Descobriu-se que eletroporações com voltagens mais elevadas levava à destruição irreversível de células-alvo dentro de um intervalo restrito, sem afetar as células vizinhas, o que representou uma forma promissora de tratamento de cancro, doenças cardíacas e outras doenças que requerem a remoção de tecido. A eletroporação irreversível (IRE) tem-se mostrado desde então eficaz no tratamento de cancros em humanos, com cirurgiões de alguns intitutos a usar esta técnica para tratar cancro pancreático, que antes era considerado inoperável.
Uma técnica recente, designada por N-TIRE (non-thermal irreversible eletroporation) tem mostrado sucesso no tratamento de diferentes tipos de tumores e de outros tecidos indesejáveis. Esta técnica é aplicada usando-se pequenos eléctrodos (cerca de 1 mm de diâmetro), colocados no interior ou nas vizinhanças do tecido alvo para aplicar pequenos e repetitivos pulsos de electricidade com uma voltagem e frequência predeterminadas. Estes pulsos aumentam o potencial transmembranar de descanso, de forma a formarem-se poros nas membranas. A aplicação de pulsos com uma diferença de potencial superior ao limite das células dá-se a permeabilização permanente. As células não conseguem reparar o dano e morrem devido a perda de homeostasia. Esta técnica distingue-se das restantes técnicas de ablação de tumores na medida que não causa danos provocados por calor nos tecidos circundantes. Além disso, não causa dano ao nível das proteínas da matriz extracelular vizinha, levando por isso a uma cicatrização mais rápida. A principal desvantagem desta técnica é que pode levar À estimulação elétrica de determinadas células, nomeadamente células musculares, podendo levar a danos graves. Assim, em simultâneo, é aplicado um agente paralisante, para evitar tais efeitos.
Em contraste, a eletroporação reversível ocorre quando o campo elétrico aplicado gera uma ddp inferior ao limite celular do tecido, o que permite a reparação da bicamada fosfolipídica e a recuperação das funções celulares normais. A eletroporação reversível é usada, normalmente, em tratamentos que envolvem a introdução de um fármaco ou de um gene (ou outra molécula que não consegue permear a membrana por difusão passiva) nas células. Nem todos os tecidos têm o mesmo valor limite; assim, a técnica tem sempre que ser ajustada para as características do tecido a tratar, a fim de se garantir a segurança e a eficácia do tratamento.

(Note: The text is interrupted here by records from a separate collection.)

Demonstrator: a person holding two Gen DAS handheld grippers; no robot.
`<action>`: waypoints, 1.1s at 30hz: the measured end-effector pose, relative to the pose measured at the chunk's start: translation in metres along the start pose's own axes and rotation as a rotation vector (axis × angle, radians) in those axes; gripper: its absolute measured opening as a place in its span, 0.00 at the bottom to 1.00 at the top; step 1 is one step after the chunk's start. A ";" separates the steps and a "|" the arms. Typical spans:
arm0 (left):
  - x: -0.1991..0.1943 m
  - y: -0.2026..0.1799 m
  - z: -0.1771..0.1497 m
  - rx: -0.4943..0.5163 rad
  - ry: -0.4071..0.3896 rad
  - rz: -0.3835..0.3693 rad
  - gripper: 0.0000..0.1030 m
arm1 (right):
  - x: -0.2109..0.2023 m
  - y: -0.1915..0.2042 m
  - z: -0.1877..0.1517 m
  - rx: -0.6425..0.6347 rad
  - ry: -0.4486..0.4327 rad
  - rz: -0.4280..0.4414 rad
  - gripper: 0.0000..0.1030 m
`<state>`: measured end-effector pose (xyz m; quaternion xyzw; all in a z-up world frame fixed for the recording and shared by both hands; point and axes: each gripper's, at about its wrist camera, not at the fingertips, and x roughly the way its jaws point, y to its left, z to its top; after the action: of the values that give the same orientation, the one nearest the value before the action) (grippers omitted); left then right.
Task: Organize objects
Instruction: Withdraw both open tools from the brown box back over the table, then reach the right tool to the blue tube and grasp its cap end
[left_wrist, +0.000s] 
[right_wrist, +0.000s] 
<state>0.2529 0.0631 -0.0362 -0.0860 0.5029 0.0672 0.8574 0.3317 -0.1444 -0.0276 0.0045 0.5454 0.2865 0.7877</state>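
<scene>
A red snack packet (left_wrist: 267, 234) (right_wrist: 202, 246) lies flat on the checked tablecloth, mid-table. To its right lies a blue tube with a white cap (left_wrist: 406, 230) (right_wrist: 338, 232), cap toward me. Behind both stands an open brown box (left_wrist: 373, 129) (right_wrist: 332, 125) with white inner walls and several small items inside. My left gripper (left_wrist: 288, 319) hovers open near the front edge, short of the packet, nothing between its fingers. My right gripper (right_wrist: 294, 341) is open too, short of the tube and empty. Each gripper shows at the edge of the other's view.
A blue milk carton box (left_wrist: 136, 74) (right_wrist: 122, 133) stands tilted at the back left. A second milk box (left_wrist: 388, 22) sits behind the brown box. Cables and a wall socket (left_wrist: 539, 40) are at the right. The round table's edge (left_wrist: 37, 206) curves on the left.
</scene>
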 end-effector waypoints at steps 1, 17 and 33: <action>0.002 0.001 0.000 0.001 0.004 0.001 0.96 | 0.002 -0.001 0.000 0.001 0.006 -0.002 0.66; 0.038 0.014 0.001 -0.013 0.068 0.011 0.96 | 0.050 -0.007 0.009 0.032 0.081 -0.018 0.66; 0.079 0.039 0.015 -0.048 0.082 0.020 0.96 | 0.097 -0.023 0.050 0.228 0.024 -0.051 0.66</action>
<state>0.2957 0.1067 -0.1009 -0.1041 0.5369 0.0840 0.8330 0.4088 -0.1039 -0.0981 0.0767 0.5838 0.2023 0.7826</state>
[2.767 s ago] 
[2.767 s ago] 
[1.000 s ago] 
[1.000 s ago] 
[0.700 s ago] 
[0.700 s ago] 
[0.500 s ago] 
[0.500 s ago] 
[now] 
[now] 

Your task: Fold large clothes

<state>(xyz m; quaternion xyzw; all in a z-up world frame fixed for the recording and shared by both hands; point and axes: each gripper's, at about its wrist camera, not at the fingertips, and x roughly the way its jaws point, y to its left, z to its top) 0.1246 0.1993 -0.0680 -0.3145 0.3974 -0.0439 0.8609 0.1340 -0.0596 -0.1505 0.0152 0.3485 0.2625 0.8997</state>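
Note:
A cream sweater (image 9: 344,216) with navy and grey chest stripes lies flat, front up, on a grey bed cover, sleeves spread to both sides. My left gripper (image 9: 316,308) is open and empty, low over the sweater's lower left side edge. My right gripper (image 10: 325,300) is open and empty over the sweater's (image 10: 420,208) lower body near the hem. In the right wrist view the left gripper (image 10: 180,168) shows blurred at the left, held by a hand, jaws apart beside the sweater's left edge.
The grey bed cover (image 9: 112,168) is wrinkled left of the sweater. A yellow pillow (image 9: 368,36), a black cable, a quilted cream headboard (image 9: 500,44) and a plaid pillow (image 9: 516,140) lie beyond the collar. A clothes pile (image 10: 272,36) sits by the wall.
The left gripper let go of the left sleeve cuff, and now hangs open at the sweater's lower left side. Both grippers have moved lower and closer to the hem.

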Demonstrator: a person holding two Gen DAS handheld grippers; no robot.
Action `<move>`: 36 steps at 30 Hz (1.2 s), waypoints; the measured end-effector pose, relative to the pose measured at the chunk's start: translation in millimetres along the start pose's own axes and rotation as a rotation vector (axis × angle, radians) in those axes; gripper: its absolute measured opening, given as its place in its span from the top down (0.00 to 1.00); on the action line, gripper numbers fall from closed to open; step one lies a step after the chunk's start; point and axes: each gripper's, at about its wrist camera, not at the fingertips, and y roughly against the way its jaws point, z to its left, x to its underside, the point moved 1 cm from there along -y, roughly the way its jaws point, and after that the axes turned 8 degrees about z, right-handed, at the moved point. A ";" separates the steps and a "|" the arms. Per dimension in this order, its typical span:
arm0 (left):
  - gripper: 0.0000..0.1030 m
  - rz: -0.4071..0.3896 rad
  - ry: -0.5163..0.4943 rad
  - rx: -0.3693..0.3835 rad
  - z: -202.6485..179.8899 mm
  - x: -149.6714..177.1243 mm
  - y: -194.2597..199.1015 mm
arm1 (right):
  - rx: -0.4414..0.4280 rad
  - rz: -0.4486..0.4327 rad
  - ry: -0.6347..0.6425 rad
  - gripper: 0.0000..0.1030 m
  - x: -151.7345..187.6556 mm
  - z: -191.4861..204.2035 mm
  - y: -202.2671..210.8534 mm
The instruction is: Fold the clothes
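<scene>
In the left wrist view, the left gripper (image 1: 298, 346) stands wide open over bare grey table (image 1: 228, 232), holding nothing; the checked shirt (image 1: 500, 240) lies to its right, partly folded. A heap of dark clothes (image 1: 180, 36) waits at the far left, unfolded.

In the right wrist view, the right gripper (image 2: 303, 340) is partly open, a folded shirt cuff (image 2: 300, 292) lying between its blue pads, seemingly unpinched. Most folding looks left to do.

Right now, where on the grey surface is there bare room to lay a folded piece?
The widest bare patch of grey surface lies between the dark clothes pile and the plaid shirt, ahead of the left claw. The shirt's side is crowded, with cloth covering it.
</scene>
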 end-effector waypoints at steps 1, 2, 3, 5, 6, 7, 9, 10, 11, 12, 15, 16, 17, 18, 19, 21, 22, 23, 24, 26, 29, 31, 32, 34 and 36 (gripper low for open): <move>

Uma outra técnica, mais eficaz, é a eletroporação irreversível de alta frequência, H-FIRE. Esta técnica usa eléctrodos para aplicar pulsos bipolares de electricidade a altas frequências, em contraste com os pulsos unipolares a baixas frequências. Tem a mesma taxa de ablação de tumores que o N-TIRE. No entanto, tem uma vantagem distinta: o H-FIRE não causa contracção muscular nos pacientes e por isso não é necessário recorrer-se a um agente paralítico.
A eletroporação pode ainda ser usada para o transporte de medicamentos para o interior de determinadas células por aplicação de pequenos pulsos elétricos intensos que permeabilizam transientemente as membranas celulares. Esta técnica costuma ser designada por eletroquimioterapia quando as moléculas a transportar são agentes quimioterápicos, ou eletrotransferência de genes quando a molécula a transportar é DNA.
Cientistas do Instituto Karolinska e da Universidade de Oxford têm feito eletroporação de exossomas para transportar siRNAs, oligonucleótidos anti-sense, agentes quimioterápicos e proteínas específicos para neurónios após a sua injeção sistemática no sangue. Como estes exossomas têm a capacidade de atravessar a barreira hematoencefálica, esta técnica tem resolvido o problema da baixa taxa de difusão dos fármacos para o sistema nervoso central, podendo ser usada para o tratamento da doença de Alzheimer, Parkinson, cancros cerebrais, entre outras.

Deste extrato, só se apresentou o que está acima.